ABOUT THIS EXERCISE:
The answer required is how many lines of the following entries contain the word "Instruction", with no other words.

Data excerpts:

=-=-=

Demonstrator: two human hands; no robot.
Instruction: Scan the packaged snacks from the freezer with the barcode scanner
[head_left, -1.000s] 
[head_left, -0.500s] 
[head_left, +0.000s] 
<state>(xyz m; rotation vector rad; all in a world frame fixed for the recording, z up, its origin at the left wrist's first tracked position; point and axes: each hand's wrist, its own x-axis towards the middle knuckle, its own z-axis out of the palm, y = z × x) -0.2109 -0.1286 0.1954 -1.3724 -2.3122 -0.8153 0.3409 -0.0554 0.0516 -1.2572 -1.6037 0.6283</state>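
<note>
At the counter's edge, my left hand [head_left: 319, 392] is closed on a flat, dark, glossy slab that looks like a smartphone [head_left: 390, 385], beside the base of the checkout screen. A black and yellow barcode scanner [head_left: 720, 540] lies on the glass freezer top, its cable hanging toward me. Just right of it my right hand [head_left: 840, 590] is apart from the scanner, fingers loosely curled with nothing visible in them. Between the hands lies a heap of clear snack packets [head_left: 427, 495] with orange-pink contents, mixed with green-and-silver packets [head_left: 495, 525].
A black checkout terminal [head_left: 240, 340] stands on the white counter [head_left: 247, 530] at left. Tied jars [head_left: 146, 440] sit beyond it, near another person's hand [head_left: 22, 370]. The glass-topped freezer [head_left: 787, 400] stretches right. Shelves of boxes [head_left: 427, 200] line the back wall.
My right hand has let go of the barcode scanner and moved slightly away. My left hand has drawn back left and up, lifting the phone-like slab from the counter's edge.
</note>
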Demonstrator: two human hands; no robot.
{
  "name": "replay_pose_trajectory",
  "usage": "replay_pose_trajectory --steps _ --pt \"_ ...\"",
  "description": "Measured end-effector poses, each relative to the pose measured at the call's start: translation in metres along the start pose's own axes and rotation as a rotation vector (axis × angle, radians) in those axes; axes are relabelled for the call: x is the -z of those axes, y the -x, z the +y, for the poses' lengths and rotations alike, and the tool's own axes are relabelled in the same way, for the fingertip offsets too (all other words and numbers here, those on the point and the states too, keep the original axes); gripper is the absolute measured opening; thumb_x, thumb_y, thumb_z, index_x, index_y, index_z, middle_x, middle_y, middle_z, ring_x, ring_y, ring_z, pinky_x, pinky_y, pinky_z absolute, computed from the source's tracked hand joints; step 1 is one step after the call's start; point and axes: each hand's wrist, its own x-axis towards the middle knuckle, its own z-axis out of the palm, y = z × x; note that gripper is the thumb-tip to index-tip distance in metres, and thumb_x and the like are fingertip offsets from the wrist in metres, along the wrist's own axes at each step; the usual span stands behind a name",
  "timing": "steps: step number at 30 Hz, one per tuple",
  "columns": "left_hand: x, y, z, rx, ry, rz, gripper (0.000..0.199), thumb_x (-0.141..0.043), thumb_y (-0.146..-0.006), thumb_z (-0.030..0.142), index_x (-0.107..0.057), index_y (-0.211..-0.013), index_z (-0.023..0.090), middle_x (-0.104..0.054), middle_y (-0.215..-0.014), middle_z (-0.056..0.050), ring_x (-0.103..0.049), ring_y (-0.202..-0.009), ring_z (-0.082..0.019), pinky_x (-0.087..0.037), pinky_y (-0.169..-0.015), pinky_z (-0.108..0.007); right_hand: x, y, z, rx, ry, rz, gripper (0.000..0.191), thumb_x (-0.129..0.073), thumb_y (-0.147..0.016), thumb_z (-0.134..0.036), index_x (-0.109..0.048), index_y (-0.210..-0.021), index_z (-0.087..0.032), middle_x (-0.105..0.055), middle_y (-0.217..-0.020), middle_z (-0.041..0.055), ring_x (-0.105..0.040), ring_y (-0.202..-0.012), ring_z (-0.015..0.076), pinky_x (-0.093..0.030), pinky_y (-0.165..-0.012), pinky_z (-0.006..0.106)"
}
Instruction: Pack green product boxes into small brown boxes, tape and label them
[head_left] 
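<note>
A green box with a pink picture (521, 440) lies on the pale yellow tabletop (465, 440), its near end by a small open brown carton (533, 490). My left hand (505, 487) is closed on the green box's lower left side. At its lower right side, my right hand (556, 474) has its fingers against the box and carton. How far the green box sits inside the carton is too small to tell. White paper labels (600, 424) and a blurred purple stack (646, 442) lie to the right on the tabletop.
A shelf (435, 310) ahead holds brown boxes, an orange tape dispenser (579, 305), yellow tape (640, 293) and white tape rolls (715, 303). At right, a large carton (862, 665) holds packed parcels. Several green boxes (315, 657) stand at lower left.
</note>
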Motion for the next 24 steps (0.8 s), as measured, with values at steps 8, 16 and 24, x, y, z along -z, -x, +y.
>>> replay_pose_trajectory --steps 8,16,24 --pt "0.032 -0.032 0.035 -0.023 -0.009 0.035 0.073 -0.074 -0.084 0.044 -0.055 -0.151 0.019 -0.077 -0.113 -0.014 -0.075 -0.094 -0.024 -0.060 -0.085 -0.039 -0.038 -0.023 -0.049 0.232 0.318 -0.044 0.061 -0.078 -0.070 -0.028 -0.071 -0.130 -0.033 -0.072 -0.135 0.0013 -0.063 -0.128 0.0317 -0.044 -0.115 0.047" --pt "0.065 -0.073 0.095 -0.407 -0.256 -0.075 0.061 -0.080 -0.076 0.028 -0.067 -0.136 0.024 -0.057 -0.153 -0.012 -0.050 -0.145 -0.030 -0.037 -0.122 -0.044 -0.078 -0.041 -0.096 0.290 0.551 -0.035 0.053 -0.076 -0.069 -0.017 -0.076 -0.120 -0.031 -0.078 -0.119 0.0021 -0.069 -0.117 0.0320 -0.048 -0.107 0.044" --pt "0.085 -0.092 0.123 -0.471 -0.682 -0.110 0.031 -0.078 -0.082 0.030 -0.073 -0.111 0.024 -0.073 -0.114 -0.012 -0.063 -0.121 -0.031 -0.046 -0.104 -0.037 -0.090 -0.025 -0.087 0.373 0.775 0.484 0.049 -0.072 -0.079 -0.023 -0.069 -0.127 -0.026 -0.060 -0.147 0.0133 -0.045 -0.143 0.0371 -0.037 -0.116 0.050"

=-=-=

FINISHED TASK:
2